Auto Completion -Using Trie to Find Strings Starting with Prefix

We are all familiar with the auto completion function provided by IDE, for example, in eclipse, if we type Collections.un, then eclipse would list all methods that start with "un" such as unmodifiableCollection, unmodifiableList etc.

So how to implement this function?
How to find all strings that starts with prefix provided repeatedly and efficiently?

Answer:
We need to preprocess the list of string, so later we can quickly search it.

One way is to sort the string list by alphabetical order, then when search with the prefix (say app), we binary search this list and get a lower index whose string is larger than “app”, and get a higher index whose string is less than “apr”, then all strings between the lower index and higher index[lower index, higher index) are the strings that starts with the prefix.
Each query would take O(longn), n is the length of the string list.
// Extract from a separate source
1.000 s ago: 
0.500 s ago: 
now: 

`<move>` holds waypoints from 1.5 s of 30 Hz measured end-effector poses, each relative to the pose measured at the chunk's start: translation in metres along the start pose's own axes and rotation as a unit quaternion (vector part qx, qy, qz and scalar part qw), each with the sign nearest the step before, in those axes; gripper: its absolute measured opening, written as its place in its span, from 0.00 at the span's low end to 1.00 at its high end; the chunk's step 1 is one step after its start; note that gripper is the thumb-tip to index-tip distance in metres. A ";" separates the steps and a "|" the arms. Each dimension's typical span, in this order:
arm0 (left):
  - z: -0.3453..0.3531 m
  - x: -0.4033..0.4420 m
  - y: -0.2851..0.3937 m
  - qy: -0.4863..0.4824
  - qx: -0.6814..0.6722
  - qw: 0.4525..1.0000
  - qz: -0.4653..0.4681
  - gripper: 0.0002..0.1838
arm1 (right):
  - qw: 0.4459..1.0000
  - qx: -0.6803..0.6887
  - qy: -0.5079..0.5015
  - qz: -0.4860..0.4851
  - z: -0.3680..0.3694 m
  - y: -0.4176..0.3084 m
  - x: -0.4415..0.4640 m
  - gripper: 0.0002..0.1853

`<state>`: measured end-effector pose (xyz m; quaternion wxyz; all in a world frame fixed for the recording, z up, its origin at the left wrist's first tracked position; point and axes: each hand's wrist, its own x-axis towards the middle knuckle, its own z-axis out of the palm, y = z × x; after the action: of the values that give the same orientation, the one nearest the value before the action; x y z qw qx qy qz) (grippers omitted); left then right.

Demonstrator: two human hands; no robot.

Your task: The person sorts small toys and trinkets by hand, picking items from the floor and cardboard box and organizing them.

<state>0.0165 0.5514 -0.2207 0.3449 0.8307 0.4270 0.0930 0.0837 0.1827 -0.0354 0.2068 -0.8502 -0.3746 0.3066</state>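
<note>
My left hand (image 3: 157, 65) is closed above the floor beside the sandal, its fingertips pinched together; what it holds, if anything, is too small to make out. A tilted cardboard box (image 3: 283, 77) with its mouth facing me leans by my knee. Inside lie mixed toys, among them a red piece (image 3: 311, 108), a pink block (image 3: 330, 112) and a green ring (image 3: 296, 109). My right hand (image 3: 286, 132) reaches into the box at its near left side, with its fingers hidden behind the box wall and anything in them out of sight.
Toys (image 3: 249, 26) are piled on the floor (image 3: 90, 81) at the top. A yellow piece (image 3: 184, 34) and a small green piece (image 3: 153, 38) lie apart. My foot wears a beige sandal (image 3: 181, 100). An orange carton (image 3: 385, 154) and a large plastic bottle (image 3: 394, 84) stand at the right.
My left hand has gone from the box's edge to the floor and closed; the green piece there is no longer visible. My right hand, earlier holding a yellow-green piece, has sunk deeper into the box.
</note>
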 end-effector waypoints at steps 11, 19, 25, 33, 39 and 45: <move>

Another better way is to create a tree from the string list, for example, for string "append", it would look like this:
  [root node(flag)]
         /
        a
       / \
     [ST] p
          \
          p -- return all strings from this sub tree
         /
         e
         \
         n
        / \
        d [Sub Tree]
       /
[leaf node(flag)]
So when we search all strings that starts with "app", it can search this tree, and get all strings of the p node, the time complexity depends on the length of the prefix, having nothing to do with the length of the string list. This is much better.

Code:
The complete algorithm/test code and also many other algorithm problems and solutions are available from Github.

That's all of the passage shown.